I like that stress on work, since never more than on the road are we shown how proportional our blessings are to the difficulty that precedes them; and I like the stress on a holiday that’s “moral” since we fall into our ethical habits as easily as into our beds at night. Few of us ever forget the connection between “travel” and “travail,” and I know that I travel in large part in search of hardship — both my own, which I want to feel, and others’, which I need to see. Travel in that sense guides us toward a better balance of wisdom and compassion — of seeing the world clearly, and yet feeling it truly. For seeing without feeling can obviously be uncaring; while feeling without seeing can be blind.

Yet for me the first great joy of traveling is simply the luxury of leaving all my beliefs and certainties at home, and seeing everything I thought I knew in a different light, and from a crooked angle. In that regard, even a Kentucky Fried Chicken outlet (in Beijing) or a scratchy revival showing of “Wild Orchids” (on the Champs-Elysees) can be both novelty and revelation: In China, after all, people will pay a whole week’s wages toeat with Colonel Sanders, and in Paris, Mickey Rourke is regarded as the greatest actor since Jerry Lewis.

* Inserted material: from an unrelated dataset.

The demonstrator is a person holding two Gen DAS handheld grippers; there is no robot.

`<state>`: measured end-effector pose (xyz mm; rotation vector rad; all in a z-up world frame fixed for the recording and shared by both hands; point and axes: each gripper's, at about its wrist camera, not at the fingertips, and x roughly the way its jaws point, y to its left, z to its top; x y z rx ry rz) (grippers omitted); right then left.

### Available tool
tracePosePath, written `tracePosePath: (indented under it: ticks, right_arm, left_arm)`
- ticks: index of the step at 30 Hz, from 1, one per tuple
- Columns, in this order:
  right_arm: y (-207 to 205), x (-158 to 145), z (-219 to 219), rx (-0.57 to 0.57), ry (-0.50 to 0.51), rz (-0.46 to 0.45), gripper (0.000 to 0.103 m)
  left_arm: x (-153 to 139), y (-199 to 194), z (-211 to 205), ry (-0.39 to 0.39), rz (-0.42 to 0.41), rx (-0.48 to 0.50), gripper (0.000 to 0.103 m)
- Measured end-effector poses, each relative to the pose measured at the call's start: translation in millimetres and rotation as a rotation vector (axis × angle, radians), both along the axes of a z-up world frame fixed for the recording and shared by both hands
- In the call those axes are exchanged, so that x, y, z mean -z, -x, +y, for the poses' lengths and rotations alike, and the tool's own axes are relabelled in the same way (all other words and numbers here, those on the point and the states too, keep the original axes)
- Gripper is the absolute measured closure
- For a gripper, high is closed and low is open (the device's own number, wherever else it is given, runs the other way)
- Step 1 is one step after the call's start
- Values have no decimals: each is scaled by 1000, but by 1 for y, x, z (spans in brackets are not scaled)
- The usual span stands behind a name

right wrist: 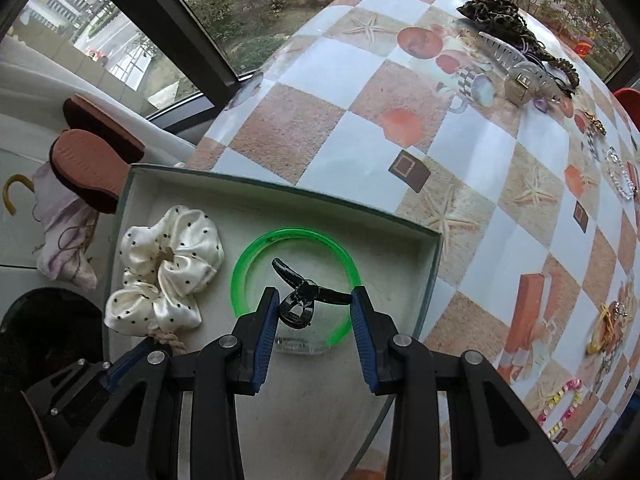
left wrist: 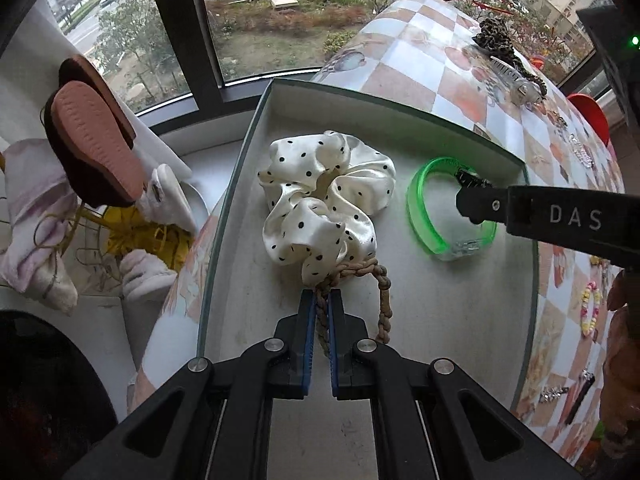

If a Mongolian restaurant seems exotic to us in Evanston, Ill., it only follows that a McDonald’s would seem equally exotic in Ulan Bator — or, at least, equally far from everything expected. Though it’s fashionable nowadays to draw a distinction between the “tourist” and the “traveler,” perhaps the real distinction lies between those who leave their assumptions at home, and those who don’t: Among those who don’t, a tourist is just someone who complains, “Nothing here is the way it is at home,” while a traveler is one who grumbles, “Everything here is the same as it is in Cairo — or Cuzco or Kathmandu.” It’s all very much the same.

But for the rest of us, the sovereign freedom of traveling comes from the fact that it whirls you around and turns you upside down, and stands everything you took for granted on its head. If a diploma can famously be a passport (to a journey through hard realism), a passport can be a diploma (for a crash course in cultural relativism). And the first lesson we learn on the road, whether we like it or not, is how provisional and provincial are the things we imagine to be universal. When you go to North Korea, for example, you really do feel as if you’ve landed on a different planet — and the North Koreans doubtless feel that they’re being visited by an extra-terrestrial, too (or else they simply assume that you, as they do, receive orders every morning from the Central Committee on what clothes to wear and what route to use when walking to work, and you, as they do, have loudspeakers in your bedroom broadcasting propaganda every morning at dawn, and you, as they do, have your radios fixed so as to receive only a single channel).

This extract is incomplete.